(To do):
Print only the lines from the one with "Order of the" through the end of the data, exactly, and please omit pictures.

(Information shown):
-- Opening Marker --

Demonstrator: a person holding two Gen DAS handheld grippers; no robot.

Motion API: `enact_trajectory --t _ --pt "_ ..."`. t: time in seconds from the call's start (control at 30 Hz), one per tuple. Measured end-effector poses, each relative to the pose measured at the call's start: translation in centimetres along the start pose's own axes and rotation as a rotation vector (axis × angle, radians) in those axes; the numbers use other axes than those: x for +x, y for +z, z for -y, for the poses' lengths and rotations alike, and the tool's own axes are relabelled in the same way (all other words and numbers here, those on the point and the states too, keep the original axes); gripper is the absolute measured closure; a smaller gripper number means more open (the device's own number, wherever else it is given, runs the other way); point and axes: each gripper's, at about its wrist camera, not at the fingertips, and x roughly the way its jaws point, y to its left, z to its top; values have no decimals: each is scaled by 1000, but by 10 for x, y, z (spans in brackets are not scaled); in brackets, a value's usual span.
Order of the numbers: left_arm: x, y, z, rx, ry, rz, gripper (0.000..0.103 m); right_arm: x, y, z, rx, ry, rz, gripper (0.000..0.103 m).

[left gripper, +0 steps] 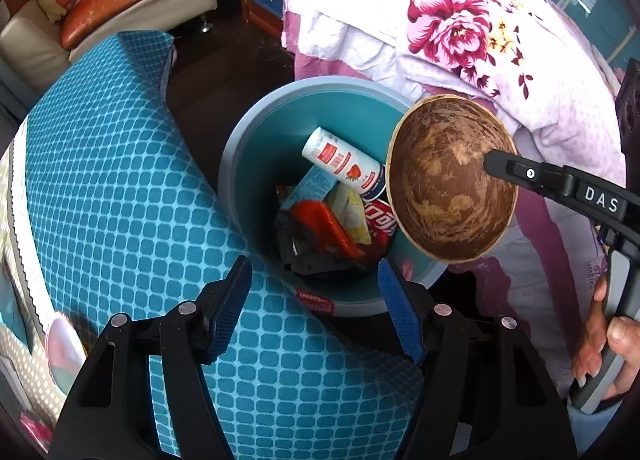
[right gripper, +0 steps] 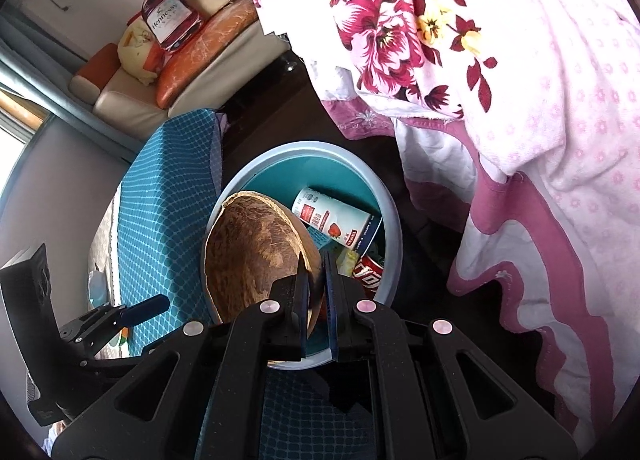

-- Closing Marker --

(Answer to this exercise):
Order of the numbers: left_arm: x, y, z, rx, ry, rz, gripper (0.000..0.103 m); right_arm: x, y, z, rx, ry, rz, gripper (0.000..0.103 m).

[left gripper, +0 steps] 
[right gripper, +0 steps] 

Fully answered, the exercise is complete.